The Metro: What Michigan’s midterm voting signals about access and equity
Robyn Vincent, The Metro November 5, 2025Audits show Detroit’s polling sites still fall short on accessibility, even as Michigan expands early voting. We explore what disabled voters faced this election — and what must change before the next one.
A mural in Detroit urging people to vote by local muralist Ndubisi Okoye.
Voters across Michigan wrapped up a midterm election yesterday that, for many, began weeks earlier during the state’s early voting window. For voters with physical disabilities, the right to cast a ballot is protected in state law and under federal protections like the Americans with Disabilities Act and the Help America Vote Act.
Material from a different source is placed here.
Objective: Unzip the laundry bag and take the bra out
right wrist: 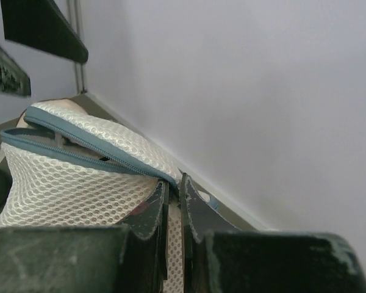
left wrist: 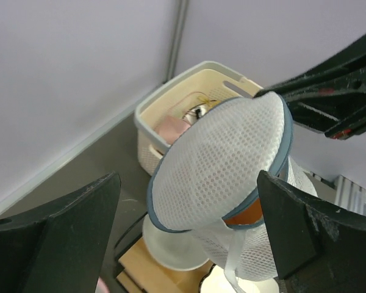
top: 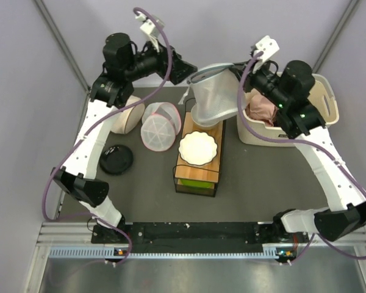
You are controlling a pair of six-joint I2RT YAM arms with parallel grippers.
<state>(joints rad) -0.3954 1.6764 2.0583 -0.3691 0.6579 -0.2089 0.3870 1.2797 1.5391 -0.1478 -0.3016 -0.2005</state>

Yet audits in metro Detroit have repeatedly found the opposite on the ground. Last year, Detroit Disability Power reported that only 13% of polling places were fully accessible across nearly 300 sites. The Metro’s pre-election coverage highlighted widespread problems with entrances and accessible voting machines in metro Detroit.
On the heels of the midterm election, The Metro team wondered: What did access for disabled voters look like during early voting and on Election Day?
Eric Welsby, policy and advocacy lead at Detroit Disability Power, joined Robyn Vincent to discuss the persistent barriers he observed, and what can be done about it.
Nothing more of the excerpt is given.